PROMPT >> I need the number of lines in the data that contain the word "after", and nothing beyond it.

DATA EXCERPT >>
--- START ---
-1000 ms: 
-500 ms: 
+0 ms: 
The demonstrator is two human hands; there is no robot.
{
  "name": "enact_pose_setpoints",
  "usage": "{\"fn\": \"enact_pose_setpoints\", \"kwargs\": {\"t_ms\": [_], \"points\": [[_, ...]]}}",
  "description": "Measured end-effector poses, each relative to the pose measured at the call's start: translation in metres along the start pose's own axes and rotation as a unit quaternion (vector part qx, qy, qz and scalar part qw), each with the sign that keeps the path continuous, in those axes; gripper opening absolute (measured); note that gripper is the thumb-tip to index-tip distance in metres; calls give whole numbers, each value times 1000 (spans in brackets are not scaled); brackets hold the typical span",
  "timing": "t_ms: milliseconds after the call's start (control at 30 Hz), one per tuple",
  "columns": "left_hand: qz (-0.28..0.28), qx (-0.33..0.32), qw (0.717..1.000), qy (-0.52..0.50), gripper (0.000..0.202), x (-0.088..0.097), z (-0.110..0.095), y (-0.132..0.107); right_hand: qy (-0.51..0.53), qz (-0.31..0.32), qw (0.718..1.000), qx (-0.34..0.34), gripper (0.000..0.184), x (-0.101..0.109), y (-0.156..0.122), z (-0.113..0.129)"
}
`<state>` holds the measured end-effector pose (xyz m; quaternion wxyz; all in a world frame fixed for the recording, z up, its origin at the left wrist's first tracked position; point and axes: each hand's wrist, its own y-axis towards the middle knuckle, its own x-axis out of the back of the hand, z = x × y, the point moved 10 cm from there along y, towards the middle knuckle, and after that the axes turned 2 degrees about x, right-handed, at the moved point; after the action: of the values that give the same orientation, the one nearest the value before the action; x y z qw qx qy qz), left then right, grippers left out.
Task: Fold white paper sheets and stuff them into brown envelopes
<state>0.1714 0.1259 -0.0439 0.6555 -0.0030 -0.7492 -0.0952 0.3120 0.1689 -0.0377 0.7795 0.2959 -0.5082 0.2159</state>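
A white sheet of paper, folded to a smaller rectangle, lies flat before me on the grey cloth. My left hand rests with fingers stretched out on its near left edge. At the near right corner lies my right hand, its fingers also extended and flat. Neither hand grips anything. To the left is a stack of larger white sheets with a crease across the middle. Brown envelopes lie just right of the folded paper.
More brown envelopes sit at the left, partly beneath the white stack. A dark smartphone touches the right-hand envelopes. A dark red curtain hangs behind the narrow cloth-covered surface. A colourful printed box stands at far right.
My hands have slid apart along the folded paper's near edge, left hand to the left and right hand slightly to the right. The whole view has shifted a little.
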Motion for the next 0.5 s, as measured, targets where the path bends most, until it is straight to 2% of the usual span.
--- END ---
EXERCISE OUTPUT >> 2